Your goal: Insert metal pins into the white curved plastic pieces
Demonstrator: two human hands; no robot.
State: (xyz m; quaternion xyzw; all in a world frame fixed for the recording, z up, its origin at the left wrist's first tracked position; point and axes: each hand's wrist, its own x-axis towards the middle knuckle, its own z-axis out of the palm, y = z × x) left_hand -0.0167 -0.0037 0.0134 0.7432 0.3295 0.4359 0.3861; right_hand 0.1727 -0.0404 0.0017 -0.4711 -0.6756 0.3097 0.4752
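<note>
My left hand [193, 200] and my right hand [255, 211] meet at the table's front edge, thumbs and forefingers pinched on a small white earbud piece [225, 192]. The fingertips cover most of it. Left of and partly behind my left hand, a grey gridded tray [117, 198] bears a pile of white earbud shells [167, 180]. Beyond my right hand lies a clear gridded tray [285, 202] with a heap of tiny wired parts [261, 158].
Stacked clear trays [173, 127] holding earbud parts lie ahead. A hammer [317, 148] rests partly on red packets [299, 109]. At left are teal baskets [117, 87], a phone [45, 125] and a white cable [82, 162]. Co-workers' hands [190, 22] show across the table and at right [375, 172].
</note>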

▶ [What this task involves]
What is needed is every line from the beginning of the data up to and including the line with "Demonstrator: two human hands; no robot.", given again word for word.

▶ [Written reply]
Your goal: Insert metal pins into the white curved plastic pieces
Demonstrator: two human hands; no robot.

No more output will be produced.